TASK GOAL: Set down all the data again. Change nothing.

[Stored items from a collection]

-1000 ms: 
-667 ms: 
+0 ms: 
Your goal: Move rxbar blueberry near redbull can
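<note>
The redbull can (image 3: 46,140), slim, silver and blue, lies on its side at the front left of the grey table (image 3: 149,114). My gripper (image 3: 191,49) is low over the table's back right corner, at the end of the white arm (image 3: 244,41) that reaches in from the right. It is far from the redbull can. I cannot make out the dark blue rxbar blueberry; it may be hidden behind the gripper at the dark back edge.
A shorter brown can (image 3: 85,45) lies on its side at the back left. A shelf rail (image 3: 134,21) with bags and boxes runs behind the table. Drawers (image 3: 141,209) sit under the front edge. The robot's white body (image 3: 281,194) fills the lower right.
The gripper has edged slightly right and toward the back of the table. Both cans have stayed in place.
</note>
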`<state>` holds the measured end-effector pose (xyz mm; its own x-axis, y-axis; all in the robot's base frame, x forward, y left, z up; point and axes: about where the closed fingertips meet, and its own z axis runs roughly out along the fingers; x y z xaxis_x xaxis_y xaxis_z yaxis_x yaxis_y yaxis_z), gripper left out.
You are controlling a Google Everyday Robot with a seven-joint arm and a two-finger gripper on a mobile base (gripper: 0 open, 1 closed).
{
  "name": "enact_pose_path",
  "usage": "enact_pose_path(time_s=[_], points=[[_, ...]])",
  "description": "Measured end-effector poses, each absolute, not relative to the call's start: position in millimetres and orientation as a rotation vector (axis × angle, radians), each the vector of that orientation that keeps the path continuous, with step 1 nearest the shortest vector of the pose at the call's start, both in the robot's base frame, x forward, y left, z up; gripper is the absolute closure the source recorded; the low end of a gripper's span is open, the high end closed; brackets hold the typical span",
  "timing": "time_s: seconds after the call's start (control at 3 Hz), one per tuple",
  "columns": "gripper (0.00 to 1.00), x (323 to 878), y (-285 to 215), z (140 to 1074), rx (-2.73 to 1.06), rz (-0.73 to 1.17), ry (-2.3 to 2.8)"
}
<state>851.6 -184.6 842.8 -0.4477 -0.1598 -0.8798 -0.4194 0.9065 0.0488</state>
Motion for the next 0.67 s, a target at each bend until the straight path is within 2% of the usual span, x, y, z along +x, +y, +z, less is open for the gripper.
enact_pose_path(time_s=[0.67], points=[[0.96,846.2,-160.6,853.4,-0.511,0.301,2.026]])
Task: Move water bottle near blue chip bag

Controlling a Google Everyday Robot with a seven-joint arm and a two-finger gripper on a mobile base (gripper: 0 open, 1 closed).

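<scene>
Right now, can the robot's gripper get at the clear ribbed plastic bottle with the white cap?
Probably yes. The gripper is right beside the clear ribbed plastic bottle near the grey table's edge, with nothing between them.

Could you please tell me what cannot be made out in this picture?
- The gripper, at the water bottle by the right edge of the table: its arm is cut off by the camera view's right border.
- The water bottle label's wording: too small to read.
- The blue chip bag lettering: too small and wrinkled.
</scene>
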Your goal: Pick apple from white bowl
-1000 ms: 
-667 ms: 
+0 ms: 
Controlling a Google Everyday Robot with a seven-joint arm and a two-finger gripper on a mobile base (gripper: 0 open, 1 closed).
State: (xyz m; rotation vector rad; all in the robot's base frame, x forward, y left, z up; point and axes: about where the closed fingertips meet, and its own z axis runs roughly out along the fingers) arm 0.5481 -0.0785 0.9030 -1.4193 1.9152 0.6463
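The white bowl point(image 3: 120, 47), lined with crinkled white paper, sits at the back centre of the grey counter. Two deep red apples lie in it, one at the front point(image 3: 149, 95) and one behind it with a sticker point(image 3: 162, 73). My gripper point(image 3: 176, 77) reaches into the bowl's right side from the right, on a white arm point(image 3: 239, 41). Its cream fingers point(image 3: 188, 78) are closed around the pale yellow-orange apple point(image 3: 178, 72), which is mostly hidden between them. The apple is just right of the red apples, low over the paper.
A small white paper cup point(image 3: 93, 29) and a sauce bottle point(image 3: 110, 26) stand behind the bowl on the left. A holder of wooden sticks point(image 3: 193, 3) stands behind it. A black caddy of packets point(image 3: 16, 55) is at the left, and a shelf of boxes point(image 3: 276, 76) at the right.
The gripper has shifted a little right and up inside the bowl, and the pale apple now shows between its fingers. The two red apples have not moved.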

RESPONSE:
-1000 ms: 
-667 ms: 
+0 ms: 
Your goal: Move rxbar blueberry near redbull can
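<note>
The redbull can (image 3: 46,140), slim, silver and blue, lies on its side at the front left of the grey table (image 3: 149,114). My gripper (image 3: 191,49) is low over the table's back right corner, at the end of the white arm (image 3: 244,41) that reaches in from the right. It is far from the redbull can. I cannot make out the dark blue rxbar blueberry; it may be hidden behind the gripper at the dark back edge.
A shorter brown can (image 3: 85,45) lies on its side at the back left. A shelf rail (image 3: 134,21) with bags and boxes runs behind the table. Drawers (image 3: 141,209) sit under the front edge. The robot's white body (image 3: 281,194) fills the lower right.
The gripper has edged slightly right and toward the back of the table. Both cans have stayed in place.
</note>
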`<state>` holds the measured end-effector pose (xyz mm; its own x-axis, y-axis; all in the robot's base frame, x forward, y left, z up; point and axes: about where the closed fingertips meet, and its own z axis runs roughly out along the fingers; x y z xaxis_x xaxis_y xaxis_z yaxis_x yaxis_y yaxis_z), gripper left out.
You are controlling a Google Everyday Robot with a seven-joint arm and a two-finger gripper on a mobile base (gripper: 0 open, 1 closed).
{
  "name": "enact_pose_path",
  "usage": "enact_pose_path(time_s=[_], points=[[_, ...]])",
  "description": "Measured end-effector poses, each absolute, not relative to the call's start: position in millimetres and orientation as a rotation vector (axis × angle, radians), each the vector of that orientation that keeps the path continuous, with step 1 nearest the shortest vector of the pose at the call's start, both in the robot's base frame, x forward, y left, z up; gripper is the absolute closure the source recorded; the low end of a gripper's span is open, the high end closed; brackets hold the typical span",
  "timing": "time_s: seconds after the call's start (control at 3 Hz), one per tuple",
  "columns": "gripper (0.00 to 1.00), x (323 to 878), y (-285 to 215), z (140 to 1074), rx (-2.73 to 1.06), rz (-0.73 to 1.17), ry (-2.3 to 2.8)"
}
<state>851.6 -184.6 842.8 -0.4477 -0.1598 -0.8798 -0.4194 0.9065 0.0488</state>
Motion for the next 0.67 s, a target at each bend until the straight path is within 2% of the usual span, x, y, z along +x, +y, +z, less is open for the gripper.
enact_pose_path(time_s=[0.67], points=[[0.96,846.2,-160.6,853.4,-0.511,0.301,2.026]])
Task: Move water bottle near blue chip bag

Controlling a Google Everyday Robot with a seven-joint arm and a two-finger gripper on a mobile base (gripper: 0 open, 1 closed).

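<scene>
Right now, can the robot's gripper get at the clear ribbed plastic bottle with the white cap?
Probably yes. The gripper is right beside the clear ribbed plastic bottle near the grey table's edge, with nothing between them.

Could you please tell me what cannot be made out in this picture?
- The gripper, at the water bottle by the right edge of the table: its arm is cut off by the camera view's right border.
- The water bottle label's wording: too small to read.
- The blue chip bag lettering: too small and wrinkled.
</scene>
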Your goal: Pick apple from white bowl
-1000 ms: 
-667 ms: 
+0 ms: 
Controlling a Google Everyday Robot with a seven-joint arm and a two-finger gripper on a mobile base (gripper: 0 open, 1 closed).
State: (xyz m; rotation vector rad; all in the robot's base frame, x forward, y left, z up; point and axes: about where the closed fingertips meet, and its own z axis runs roughly out along the fingers) arm 0.5481 -0.0785 0.9030 -1.4193 1.9152 0.6463
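The white bowl point(image 3: 120, 47), lined with crinkled white paper, sits at the back centre of the grey counter. Two deep red apples lie in it, one at the front point(image 3: 149, 95) and one behind it with a sticker point(image 3: 162, 73). My gripper point(image 3: 176, 77) reaches into the bowl's right side from the right, on a white arm point(image 3: 239, 41). Its cream fingers point(image 3: 188, 78) are closed around the pale yellow-orange apple point(image 3: 178, 72), which is mostly hidden between them. The apple is just right of the red apples, low over the paper.
A small white paper cup point(image 3: 93, 29) and a sauce bottle point(image 3: 110, 26) stand behind the bowl on the left. A holder of wooden sticks point(image 3: 193, 3) stands behind it. A black caddy of packets point(image 3: 16, 55) is at the left, and a shelf of boxes point(image 3: 276, 76) at the right.
The gripper has shifted a little right and up inside the bowl, and the pale apple now shows between its fingers. The two red apples have not moved.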

The output is complete, and nothing more is needed.